SysAdmin to SRE: Creating Capacity to Make Tomorrow Better Than Today
Wouldn't everyone in operations love more time to work on exciting projects? Build out new platforms, improve performance, contribute to open source projects focus on security, level-up their automation — all things that add value to your companies and advance your career. But instead, the life of a traditional systems administrator is often buried in interruptions and repetitive work. Imagine the things you could do, if you just had the time to get to it.
Then along comes a new way of working and a new role called Site Reliability Engineering (SRE). But SRE almost seems too good to be true! People are doing what systems administrators used to do, but getting to spend more than 50% of their time doing engineering work that adds enduring value to their company? How can less than half of these SREs' time be wasted on the interruptions, repetitive work, and drudgery that seem to consume most of the traditional systems administrator's time? And do this with the same or less headcount?
This talk will first take a close look at what SRE is and what SRE isn't. We will break down the principles behind the SRE movement and highlight where SRE departs from the current conventional wisdom of Operations and Systems Administration work. You'll learn about key concepts like Toil, SLOs, Error Budgets, and Shared Responsibility Models.

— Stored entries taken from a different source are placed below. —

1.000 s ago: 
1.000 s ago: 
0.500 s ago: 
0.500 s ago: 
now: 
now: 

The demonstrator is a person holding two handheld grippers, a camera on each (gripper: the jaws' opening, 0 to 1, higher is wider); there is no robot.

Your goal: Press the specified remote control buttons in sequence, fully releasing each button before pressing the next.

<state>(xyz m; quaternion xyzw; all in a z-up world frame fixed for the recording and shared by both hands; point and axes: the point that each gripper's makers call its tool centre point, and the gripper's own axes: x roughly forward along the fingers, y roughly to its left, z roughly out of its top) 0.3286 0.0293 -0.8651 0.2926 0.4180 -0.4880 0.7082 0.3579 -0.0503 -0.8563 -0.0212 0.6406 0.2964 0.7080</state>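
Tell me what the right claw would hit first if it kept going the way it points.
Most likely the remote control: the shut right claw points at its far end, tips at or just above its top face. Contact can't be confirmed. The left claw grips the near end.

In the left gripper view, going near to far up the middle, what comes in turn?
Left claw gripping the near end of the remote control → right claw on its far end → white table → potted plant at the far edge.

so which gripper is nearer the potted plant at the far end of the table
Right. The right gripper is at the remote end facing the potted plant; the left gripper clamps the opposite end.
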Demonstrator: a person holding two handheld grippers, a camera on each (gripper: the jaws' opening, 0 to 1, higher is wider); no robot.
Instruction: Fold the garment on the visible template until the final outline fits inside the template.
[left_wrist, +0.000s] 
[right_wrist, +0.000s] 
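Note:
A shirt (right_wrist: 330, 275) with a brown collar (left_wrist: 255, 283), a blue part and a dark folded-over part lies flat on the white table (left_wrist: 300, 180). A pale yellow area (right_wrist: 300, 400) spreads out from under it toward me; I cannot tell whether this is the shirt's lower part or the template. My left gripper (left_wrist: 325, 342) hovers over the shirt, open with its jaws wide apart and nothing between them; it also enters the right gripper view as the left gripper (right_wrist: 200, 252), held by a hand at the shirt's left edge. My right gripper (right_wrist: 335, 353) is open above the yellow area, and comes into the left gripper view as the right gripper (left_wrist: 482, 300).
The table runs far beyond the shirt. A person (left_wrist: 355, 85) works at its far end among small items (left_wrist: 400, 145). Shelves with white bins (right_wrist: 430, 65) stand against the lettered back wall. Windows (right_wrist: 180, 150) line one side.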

Next, we'll look at how to move to an SRE style of working. We'll look at how traditional operations beliefs and practices can leave organizational scar tissue that is difficult to overcome. We'll examine examples of how silos, excessive toil, reliance on queues, and incorrectly applied governance models undermine the adoption of SRE principles and practices in the enterprise. We'll also look at the individual skills and mindset changes that you'll need to adopt an SRE way of working.
You'll leave this talk with an appreciation for how SRE can create the capacity you need to make tomorrow better than today.